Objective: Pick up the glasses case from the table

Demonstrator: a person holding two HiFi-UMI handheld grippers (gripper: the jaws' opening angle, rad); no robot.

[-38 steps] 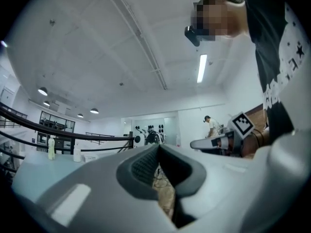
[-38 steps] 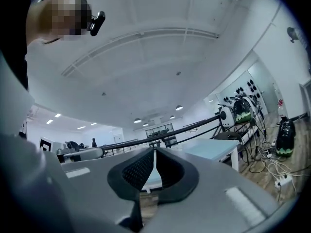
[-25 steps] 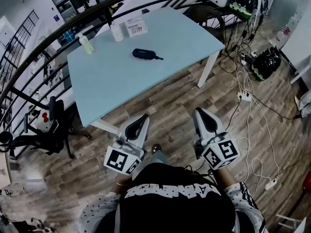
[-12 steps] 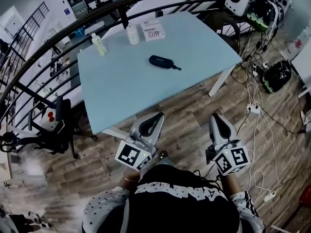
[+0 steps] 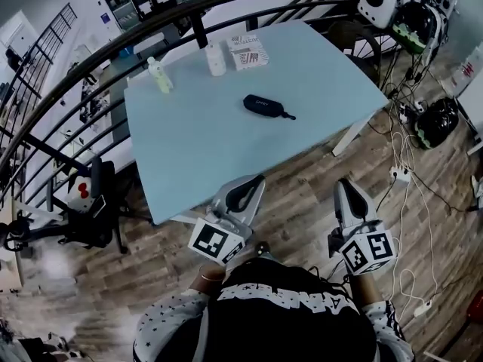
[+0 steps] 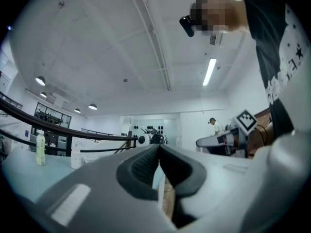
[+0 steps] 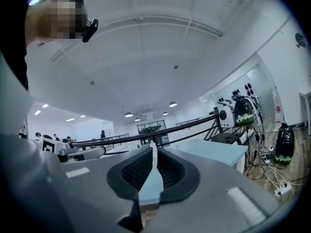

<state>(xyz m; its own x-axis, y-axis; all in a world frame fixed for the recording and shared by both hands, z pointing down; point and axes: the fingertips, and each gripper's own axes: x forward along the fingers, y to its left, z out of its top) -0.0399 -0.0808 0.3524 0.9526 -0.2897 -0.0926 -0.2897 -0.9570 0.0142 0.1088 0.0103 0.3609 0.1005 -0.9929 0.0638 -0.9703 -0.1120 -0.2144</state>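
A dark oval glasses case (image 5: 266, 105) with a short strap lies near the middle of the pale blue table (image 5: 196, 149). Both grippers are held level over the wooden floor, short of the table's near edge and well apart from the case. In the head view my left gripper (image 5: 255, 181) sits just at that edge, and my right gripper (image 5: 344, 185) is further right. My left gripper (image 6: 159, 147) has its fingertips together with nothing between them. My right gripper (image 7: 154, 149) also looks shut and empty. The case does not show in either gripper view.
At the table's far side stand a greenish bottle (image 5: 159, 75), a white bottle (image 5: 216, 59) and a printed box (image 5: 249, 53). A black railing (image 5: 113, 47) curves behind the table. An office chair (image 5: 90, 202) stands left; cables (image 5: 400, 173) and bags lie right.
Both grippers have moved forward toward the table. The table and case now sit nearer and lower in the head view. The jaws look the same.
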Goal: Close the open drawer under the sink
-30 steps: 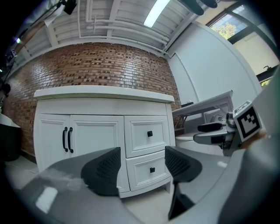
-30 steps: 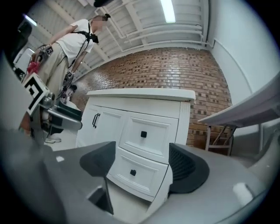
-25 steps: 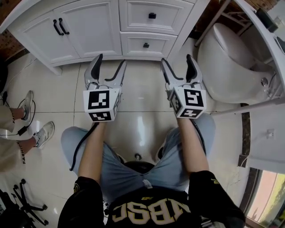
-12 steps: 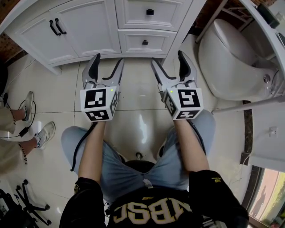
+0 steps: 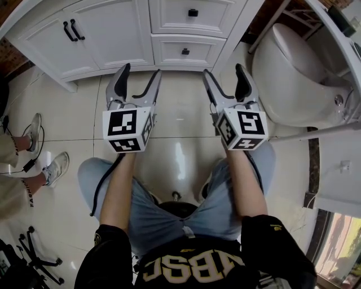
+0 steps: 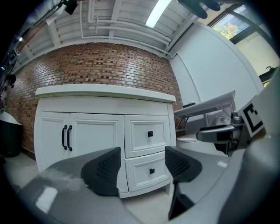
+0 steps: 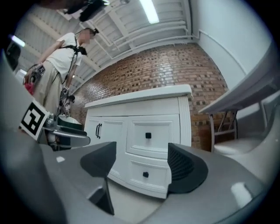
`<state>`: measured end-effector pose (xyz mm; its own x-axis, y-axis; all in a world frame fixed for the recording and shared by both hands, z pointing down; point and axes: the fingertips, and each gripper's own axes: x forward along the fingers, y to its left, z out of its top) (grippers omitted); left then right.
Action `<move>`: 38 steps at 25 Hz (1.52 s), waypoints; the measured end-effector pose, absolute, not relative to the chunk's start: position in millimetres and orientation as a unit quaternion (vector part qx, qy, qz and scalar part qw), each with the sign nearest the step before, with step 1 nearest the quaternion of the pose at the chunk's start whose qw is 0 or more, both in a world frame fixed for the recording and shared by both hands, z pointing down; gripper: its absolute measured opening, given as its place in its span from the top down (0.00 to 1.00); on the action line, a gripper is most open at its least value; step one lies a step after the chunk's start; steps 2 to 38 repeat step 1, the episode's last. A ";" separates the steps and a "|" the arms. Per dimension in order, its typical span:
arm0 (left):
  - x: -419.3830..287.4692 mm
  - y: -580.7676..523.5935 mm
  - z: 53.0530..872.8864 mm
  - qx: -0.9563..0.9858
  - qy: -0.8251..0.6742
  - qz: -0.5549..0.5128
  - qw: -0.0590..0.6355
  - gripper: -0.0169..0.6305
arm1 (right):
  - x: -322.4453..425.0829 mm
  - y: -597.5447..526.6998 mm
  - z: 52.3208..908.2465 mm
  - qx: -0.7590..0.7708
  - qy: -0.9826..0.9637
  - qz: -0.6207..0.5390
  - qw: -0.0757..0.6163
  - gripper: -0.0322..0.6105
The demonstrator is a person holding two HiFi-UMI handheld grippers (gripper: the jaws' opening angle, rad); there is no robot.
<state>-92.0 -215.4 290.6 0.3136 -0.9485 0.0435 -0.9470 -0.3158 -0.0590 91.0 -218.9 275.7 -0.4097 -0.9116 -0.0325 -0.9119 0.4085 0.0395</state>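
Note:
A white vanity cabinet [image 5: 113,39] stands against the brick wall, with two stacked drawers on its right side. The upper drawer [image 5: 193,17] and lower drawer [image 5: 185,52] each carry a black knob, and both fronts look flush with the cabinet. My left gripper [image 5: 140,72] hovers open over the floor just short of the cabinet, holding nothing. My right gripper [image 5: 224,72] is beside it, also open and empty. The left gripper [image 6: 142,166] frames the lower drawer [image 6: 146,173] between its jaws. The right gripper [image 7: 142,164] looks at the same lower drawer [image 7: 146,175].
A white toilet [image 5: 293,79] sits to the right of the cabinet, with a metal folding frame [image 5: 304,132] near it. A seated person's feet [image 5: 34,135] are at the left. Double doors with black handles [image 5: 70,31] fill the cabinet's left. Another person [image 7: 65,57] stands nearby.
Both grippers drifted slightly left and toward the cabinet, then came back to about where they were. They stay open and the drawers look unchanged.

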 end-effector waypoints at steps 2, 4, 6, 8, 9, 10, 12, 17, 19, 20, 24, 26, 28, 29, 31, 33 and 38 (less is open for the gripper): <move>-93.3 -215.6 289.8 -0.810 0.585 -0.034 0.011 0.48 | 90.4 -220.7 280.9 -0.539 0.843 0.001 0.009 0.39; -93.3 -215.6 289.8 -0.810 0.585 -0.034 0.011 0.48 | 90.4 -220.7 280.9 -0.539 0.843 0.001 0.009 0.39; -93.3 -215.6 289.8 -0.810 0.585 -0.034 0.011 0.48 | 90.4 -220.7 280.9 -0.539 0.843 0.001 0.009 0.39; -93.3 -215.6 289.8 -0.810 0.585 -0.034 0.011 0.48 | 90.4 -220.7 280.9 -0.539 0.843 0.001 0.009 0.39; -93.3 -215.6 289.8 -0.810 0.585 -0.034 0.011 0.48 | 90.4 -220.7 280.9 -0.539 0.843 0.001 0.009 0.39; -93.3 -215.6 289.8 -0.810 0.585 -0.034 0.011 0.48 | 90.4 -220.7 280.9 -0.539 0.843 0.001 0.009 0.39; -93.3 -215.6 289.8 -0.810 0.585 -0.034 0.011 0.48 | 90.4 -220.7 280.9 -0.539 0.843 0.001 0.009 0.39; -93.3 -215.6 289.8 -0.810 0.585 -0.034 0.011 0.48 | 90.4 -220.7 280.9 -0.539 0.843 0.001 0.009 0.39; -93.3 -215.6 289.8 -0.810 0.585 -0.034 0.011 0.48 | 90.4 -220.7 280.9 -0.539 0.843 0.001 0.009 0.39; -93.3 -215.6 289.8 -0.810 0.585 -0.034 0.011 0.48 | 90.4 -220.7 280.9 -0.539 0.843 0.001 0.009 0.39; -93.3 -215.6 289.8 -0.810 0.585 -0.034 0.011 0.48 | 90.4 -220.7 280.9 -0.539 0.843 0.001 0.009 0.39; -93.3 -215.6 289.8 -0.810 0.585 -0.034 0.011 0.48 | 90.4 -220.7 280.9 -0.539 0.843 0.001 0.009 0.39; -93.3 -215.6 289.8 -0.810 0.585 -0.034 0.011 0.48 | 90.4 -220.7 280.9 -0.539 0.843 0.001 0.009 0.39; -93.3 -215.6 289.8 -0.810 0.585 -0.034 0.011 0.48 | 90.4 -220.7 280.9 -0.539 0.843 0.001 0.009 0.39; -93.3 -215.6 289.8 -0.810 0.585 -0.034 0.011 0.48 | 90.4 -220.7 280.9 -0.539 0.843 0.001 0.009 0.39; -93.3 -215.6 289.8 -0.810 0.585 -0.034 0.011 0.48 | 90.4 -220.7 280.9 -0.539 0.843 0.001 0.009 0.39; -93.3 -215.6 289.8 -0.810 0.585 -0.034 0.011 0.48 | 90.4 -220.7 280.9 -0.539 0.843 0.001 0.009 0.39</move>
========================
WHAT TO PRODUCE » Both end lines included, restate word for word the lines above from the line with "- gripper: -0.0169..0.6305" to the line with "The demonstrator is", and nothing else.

SOLUTION TO THIS EXERCISE »
  - gripper: -0.0169..0.6305
arm1 (right):
  - x: -322.4453..425.0829 mm
  - y: -597.5447..526.6998 mm
  - z: 52.3208..908.2465 mm
  - qx: -0.7590..0.7708
  - qy: -0.9826..0.9637
  - qz: -0.6207..0.5390
  - qw: -0.0757..0.6163
  - gripper: -0.0322..0.6105
The demonstrator is a person holding two HiFi-UMI handheld grippers (gripper: the jaws' opening angle, rad); there is no robot.

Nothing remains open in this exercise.